## Task objective
From the records below, extract all the text exactly and leave the images behind.

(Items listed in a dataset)
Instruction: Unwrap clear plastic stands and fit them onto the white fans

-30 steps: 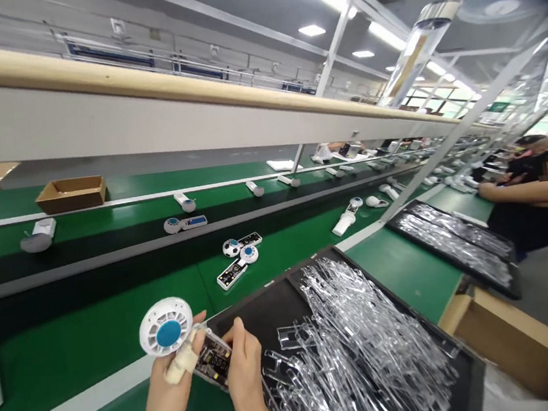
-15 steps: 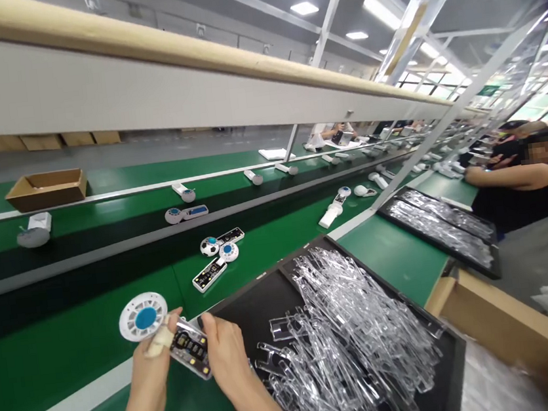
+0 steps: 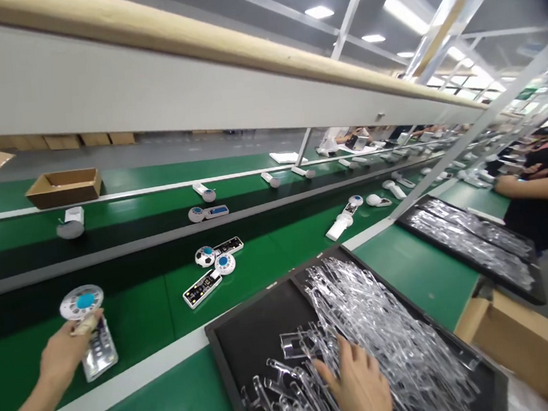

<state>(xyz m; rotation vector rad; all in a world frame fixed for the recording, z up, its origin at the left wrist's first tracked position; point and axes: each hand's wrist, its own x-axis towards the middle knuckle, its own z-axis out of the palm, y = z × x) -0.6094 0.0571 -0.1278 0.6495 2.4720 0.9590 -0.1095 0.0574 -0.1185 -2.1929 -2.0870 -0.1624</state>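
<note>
My left hand (image 3: 67, 351) is over the green belt at the left, its fingers closed around the neck of a white device with a round, blue-centred head (image 3: 82, 301). The handle of this device points down and has a clear cover over its circuit board. One finger of that hand has a pale wrap. My right hand (image 3: 361, 383) reaches over a black tray (image 3: 253, 330), fingers spread, at a heap of clear plastic covers (image 3: 380, 312). I cannot make out whether its fingertips touch them.
Two similar devices with bare circuit boards (image 3: 203, 289) lie on the belt (image 3: 141, 300) ahead. More white devices (image 3: 340, 225) rest farther right. A second tray of clear parts (image 3: 471, 242) and a cardboard box (image 3: 525, 328) are at the right, near a co-worker's arm (image 3: 539, 188).
My left hand has moved left over the belt with the device. My right hand has let go of the device's handle and moved right to the heap of clear covers.
</note>
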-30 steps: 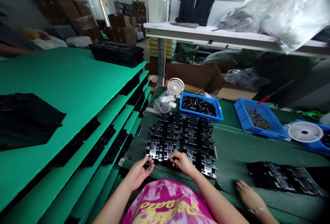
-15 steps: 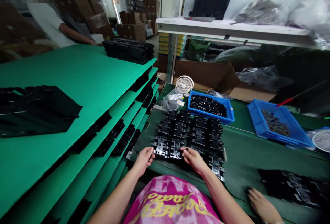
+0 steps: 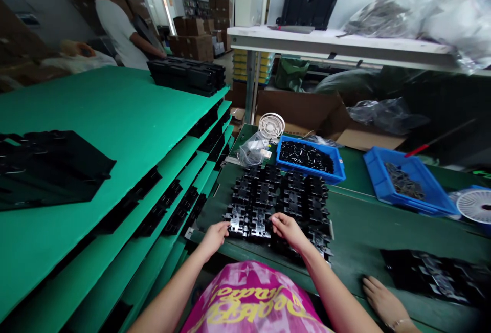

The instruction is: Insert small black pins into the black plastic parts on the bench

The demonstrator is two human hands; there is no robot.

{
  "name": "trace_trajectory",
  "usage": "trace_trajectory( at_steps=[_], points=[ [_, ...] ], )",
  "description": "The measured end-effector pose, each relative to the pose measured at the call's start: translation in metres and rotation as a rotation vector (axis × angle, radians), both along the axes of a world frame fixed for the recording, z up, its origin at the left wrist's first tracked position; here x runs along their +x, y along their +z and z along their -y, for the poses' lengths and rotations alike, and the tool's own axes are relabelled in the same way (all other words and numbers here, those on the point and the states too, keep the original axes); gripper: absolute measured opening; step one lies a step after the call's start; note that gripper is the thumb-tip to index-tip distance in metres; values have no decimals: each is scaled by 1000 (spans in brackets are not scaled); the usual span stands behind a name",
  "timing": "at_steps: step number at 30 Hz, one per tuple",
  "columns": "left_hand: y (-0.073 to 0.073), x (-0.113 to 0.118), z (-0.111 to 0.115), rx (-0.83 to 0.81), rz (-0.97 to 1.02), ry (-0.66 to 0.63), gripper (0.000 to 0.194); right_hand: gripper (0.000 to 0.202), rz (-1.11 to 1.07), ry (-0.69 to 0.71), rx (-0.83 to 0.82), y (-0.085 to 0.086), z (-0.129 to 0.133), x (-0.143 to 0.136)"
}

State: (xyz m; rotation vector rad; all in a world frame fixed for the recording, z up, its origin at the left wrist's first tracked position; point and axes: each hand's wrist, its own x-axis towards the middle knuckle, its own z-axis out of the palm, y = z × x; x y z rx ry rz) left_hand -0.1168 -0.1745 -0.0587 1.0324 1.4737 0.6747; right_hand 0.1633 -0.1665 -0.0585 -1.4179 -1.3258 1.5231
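Observation:
Rows of glossy black plastic parts (image 3: 293, 202) lie side by side on the green work surface in front of me. At their near left corner is my left hand (image 3: 215, 240), thumb and fingers pinched together beside the edge of the nearest part. My right hand (image 3: 287, 229) is closed in a pinch over the near row, close to the right edge of a shiny black part (image 3: 261, 222). Whatever is between the fingertips of either hand is too small and dark to name.
Behind the parts stands a blue bin (image 3: 310, 159) of small black pieces, with another blue bin (image 3: 410, 182) of metal-looking pieces to its right. Stacked green boards (image 3: 126, 113) rise on my left. Another person's hand (image 3: 385, 297) rests near more black parts (image 3: 433, 274).
My hands stay pinched at nearly the same places on the near row. The view shifts slightly, and the person in the white shirt at the back left shows more fully.

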Motion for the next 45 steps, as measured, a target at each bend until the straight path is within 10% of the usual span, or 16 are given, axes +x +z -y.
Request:
trace_trajectory(
  at_steps=[13, 27, 37, 45],
  points=[
    [-6, 13, -13, 90, -202, -73, 16, 10, 398, 127, 196, -7, -17, -16],
    [10, -8, -1, -225, 427, 277, 18, 41, 135, 55, 58, -15, -17, 8],
    [15, 1, -14, -249, 523, 298, 15, 8, 381, 46, 216, -12, -49, -9],
    [23, 5, -29, -219, 556, 338, 9, 20, 451, 109, 239, 0, -52, -23]
  ],
)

## Expected output
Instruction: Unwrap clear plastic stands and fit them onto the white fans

-30 steps: 
-15 steps: 
+0 steps: 

<state>(xyz m; rotation vector rad; all in a world frame fixed for the recording, z up, its origin at the left wrist's first tracked position; point and axes: each hand's wrist, its own x-axis towards the middle knuckle, its own z-axis out of the palm, y = z × x) -0.6094 0.0571 -0.1278 0.6495 2.4720 0.9590 -0.1095 0.0574 -0.1185 -2.1929 -2.0870 -0.1624</state>
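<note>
My left hand (image 3: 67, 351) is over the green belt at the left, its fingers closed around the neck of a white device with a round, blue-centred head (image 3: 82, 301). The handle of this device points down and has a clear cover over its circuit board. One finger of that hand has a pale wrap. My right hand (image 3: 361, 383) reaches over a black tray (image 3: 253, 330), fingers spread, at a heap of clear plastic covers (image 3: 380, 312). I cannot make out whether its fingertips touch them.
Two similar devices with bare circuit boards (image 3: 203, 289) lie on the belt (image 3: 141, 300) ahead. More white devices (image 3: 340, 225) rest farther right. A second tray of clear parts (image 3: 471, 242) and a cardboard box (image 3: 525, 328) are at the right, near a co-worker's arm (image 3: 539, 188).
My left hand has moved left over the belt with the device. My right hand has let go of the device's handle and moved right to the heap of clear covers.
</note>
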-30 steps: 
-15 steps: 
+0 steps: 

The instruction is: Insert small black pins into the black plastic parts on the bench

The demonstrator is two human hands; there is no robot.

{
  "name": "trace_trajectory",
  "usage": "trace_trajectory( at_steps=[_], points=[ [_, ...] ], )",
  "description": "The measured end-effector pose, each relative to the pose measured at the call's start: translation in metres and rotation as a rotation vector (axis × angle, radians), both along the axes of a world frame fixed for the recording, z up, its origin at the left wrist's first tracked position; here x runs along their +x, y along their +z and z along their -y, for the poses' lengths and rotations alike, and the tool's own axes are relabelled in the same way (all other words and numbers here, those on the point and the states too, keep the original axes); gripper: absolute measured opening; step one lies a step after the call's start; note that gripper is the thumb-tip to index-tip distance in metres; values have no decimals: each is scaled by 1000 (spans in brackets are not scaled); the usual span stands behind a name",
  "timing": "at_steps: step number at 30 Hz, one per tuple",
  "columns": "left_hand: y (-0.073 to 0.073), x (-0.113 to 0.118), z (-0.111 to 0.115), rx (-0.83 to 0.81), rz (-0.97 to 1.02), ry (-0.66 to 0.63), gripper (0.000 to 0.194); right_hand: gripper (0.000 to 0.202), rz (-1.11 to 1.07), ry (-0.69 to 0.71), rx (-0.83 to 0.82), y (-0.085 to 0.086), z (-0.129 to 0.133), x (-0.143 to 0.136)"
}

State: (xyz m; rotation vector rad; all in a world frame fixed for the recording, z up, its origin at the left wrist's first tracked position; point and axes: each hand's wrist, its own x-axis towards the middle knuckle, its own z-axis out of the palm, y = z × x; x y z rx ry rz) left_hand -0.1168 -0.1745 -0.0587 1.0324 1.4737 0.6747; right_hand 0.1633 -0.1665 -0.0585 -1.4179 -1.3258 1.5231
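Observation:
Rows of glossy black plastic parts (image 3: 293, 202) lie side by side on the green work surface in front of me. At their near left corner is my left hand (image 3: 215, 240), thumb and fingers pinched together beside the edge of the nearest part. My right hand (image 3: 287, 229) is closed in a pinch over the near row, close to the right edge of a shiny black part (image 3: 261, 222). Whatever is between the fingertips of either hand is too small and dark to name.
Behind the parts stands a blue bin (image 3: 310, 159) of small black pieces, with another blue bin (image 3: 410, 182) of metal-looking pieces to its right. Stacked green boards (image 3: 126, 113) rise on my left. Another person's hand (image 3: 385, 297) rests near more black parts (image 3: 433, 274).
My hands stay pinched at nearly the same places on the near row. The view shifts slightly, and the person in the white shirt at the back left shows more fully.
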
Motion for the next 45 steps, as measured, a target at each bend until the straight path is within 10% of the usual span, or 16 are given, axes +x +z -y.
Request:
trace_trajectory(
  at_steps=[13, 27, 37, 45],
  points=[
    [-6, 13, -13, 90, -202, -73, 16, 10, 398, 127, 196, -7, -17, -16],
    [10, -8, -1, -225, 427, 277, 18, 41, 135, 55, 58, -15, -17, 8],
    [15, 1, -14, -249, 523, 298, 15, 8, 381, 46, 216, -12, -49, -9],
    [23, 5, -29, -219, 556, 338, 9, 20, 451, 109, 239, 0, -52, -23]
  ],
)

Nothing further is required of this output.